Wednesday, 25 January 2012

Our Story

When it comes to the path to parenthood, we all have a story.  Some of us have a very succinct story.  Some of us have an extended journey that transforms our lives, changes our very existence and if we are lucky, connects us with others taking the scenic route to parenthood.  I find myself surrounded by people with succinct stories - month 1 off of BCP they conceive, and 9 months later have their beautiful baby in their arms.  They are wonderful parents and I admire them for that.  However, I do believe that those of us taking the scenic route get, among other things, an opportunity to appreciate parenthood in a way others will never imagine.  I believe that we experience strengthened relationships with our partners and the people we let into our circle of silence.  Most of all, we experience a heightened relationship with ourselves.

My partner and I have been TTC for over 2 years now, including a loss at 10 weeks about a year ago.  I know some of my readers have been trying for over 10 years and I just want to pause and acknowledge your strength and the great admiration I have for you.  Some of you have never known even a short-term feeling of successful conception and again, you have my admiration for your courage.  We all face slightly different struggles and we should never make comparisons as to who may face greater struggles or more hurt, we are all in this together.

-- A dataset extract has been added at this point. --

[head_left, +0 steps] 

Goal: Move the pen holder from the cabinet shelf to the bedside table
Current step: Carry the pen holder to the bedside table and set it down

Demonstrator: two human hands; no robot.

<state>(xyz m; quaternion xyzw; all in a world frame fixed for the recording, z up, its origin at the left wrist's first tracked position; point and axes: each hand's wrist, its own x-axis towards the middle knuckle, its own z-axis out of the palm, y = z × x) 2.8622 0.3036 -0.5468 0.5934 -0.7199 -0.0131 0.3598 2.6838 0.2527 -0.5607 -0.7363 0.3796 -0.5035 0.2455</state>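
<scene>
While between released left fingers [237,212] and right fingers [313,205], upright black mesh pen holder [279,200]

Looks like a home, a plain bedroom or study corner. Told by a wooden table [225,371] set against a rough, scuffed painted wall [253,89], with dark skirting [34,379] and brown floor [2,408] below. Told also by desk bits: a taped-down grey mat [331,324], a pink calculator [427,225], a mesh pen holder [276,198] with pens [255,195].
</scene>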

What I can say about the past two years is that they have been filled with obstacles I never imagined I would face in life.  Infertility, miscarriage, those were things that happened to other people but not me.  When I decided I wanted a baby, I would have one.  Simple, right?  Hardly.  Am I victimized by this journey?  No.  Our story has strengthened our relationship.  Our story has helped me to grow to become a stronger person than I ever knew I could be.  I look at life differently because of the loss I have felt and I know I am courageous because of the month after month of failure I have faced and the fact that I face the next cycle with courage.  

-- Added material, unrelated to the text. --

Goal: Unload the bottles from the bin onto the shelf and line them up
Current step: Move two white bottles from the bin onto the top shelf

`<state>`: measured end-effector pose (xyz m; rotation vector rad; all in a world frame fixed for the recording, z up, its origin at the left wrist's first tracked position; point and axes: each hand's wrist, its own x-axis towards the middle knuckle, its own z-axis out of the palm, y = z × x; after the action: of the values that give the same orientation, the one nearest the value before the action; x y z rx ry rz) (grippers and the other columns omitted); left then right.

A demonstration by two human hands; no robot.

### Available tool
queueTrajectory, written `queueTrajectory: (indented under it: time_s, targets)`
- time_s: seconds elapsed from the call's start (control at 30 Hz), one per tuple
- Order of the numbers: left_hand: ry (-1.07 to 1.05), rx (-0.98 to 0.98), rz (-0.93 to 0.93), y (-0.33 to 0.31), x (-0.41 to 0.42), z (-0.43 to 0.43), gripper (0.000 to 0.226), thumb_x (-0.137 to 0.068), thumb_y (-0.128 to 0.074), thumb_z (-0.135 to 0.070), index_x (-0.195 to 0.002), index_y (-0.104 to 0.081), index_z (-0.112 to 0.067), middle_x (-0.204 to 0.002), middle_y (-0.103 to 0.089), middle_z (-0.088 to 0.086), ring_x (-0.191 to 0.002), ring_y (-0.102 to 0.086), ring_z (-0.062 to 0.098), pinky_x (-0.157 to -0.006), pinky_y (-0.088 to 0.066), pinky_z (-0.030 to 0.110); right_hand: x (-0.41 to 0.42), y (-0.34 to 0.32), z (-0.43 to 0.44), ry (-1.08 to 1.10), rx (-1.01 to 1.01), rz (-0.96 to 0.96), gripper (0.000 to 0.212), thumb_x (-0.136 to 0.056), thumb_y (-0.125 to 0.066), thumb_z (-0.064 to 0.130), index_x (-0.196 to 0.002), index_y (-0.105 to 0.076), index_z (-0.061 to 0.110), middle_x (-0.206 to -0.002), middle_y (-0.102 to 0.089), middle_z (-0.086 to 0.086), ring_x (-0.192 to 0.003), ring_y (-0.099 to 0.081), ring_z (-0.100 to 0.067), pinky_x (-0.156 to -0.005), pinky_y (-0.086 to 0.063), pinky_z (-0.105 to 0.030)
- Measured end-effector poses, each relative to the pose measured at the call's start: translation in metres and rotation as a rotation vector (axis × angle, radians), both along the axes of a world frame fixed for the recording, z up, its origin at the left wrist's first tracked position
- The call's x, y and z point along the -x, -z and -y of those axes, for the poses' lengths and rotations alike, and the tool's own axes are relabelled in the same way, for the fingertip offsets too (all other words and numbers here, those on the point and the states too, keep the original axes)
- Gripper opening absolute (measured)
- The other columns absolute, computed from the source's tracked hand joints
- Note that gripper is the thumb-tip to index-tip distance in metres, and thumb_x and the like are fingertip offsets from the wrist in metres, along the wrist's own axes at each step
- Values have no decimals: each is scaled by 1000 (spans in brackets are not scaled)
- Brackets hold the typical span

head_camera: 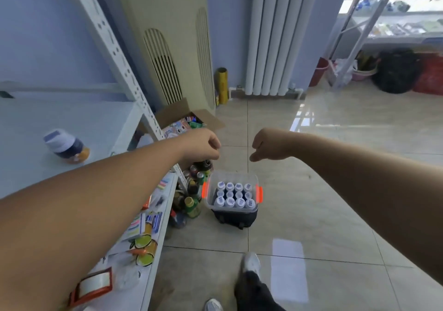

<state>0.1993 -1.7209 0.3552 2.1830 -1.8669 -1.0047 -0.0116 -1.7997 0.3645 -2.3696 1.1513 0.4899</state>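
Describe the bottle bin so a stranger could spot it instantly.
Start at the white shelf rack on the left and drop to the tiled floor by its foot. The bin there is clear plastic with orange latches, unlike the loose drinks beside it.

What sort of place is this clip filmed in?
Probably a storage room: a white metal shelf with stationery, a wall radiator, a standing air conditioner, and a bin of bottles on the tiled floor.

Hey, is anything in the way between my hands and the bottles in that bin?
Nothing visible. The bin has no lid, the bottles stand with caps exposed, and the left hand and right hand hang empty above it.
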Motion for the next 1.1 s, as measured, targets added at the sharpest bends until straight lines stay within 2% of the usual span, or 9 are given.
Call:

How has your path to parenthood impacted you as an individual?  How has it impacted your relationships?

Tuesday, 24 January 2012

The Path to Parenthood: Breaking the Silence


Infertility affects as many as 1 in every 6 couples in North America.  More than 25% of all clinically recognized pregnancies end in miscarriage.  Based on these statistics I can say with great confidence that many of my colleagues, friends and family members have experienced some roadblocks on the path to parenthood.  Some of you may wonder if you will ever arrive at your destination, some of you have accepted you may never arrive and have found another destination.

I am part of the 1 in 6.  I am part of the 25%.  I never thought I would find myself impacted by fertility challenges or miscarriage.  I don’t think any of us do.  As we started looking around rooms, considering random samples of people in our lives, the statistics I have shared seem inflated.  I would argue that they are actually underestimates.  We are transparent in so much about our lives, the medical conditions we may have whether they are artefacts of our environment or the genetic composition our parents shared with us during our own creation.  Why is infertility something that we feel the need to confine to discussions inside of our own home or as an anonymous username, twitter handle or blogger? 

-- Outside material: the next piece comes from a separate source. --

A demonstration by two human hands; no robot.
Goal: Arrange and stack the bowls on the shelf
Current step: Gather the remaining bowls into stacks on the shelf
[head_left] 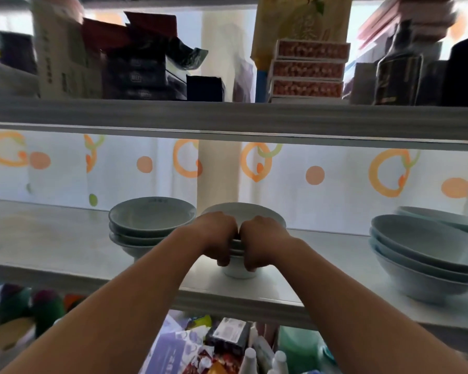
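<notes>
A stack of pale bowls stands in the middle of the white shelf. My left hand and my right hand both grip its near side, knuckles touching, fingers curled under the lower bowls. The stack's foot rests on the shelf. Just to its left stands a second stack of three pale bowls. At the right end sits a stack of larger pale bowls, with another shallow dish behind it.
The shelf above hangs low over the bowls and carries boxes, packets and a dark bottle. A white curtain with orange rings backs the shelf. Below the shelf edge lie packets, bottles and coloured items.
</notes>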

I make these statements not to cast judgment or criticize.  I am that anonymous blogger, I share my deepest feelings and experiences through a twitter handle that does not connect me to my non-virtual life.  I do not fully understand my need to withhold information about my fertility challenges from my colleagues, many of my friends and even some of my family.

What I do know is that when I have shared my experiences, I find myself welcomed into what I will liken as a secret society of other women who have struggled on the path to parenthood.  So many still continue to suffer in silence.   Others, like myself are finding release in our virtual friendships  - the friends who we are grateful to have connected with through forums, twitter and our blogs.  Why do we feel the need to maintain so much secrecy around our pregnancy losses, the tears we shed at the beginning of each new cycle when we see the signs of another unsuccessful attempt on our journey?  

Many believe our primary purpose on this earth is to procreate, to give life, to rear children and continue the circle of life.  For me, my inability to fulfill what may be deemed as my primary purpose on this earth is something I am ashamed of.  I am successful in life, my relationship, my friendships and my career.  I completed a challenging university degree and have excelled in all that I have taken on.  I have succeeded in all but this, my primary purpose.  

That's my take.  Tell me, why do YOU maintain the barrier of silence?  Who do you withhold information of your fertility struggles from?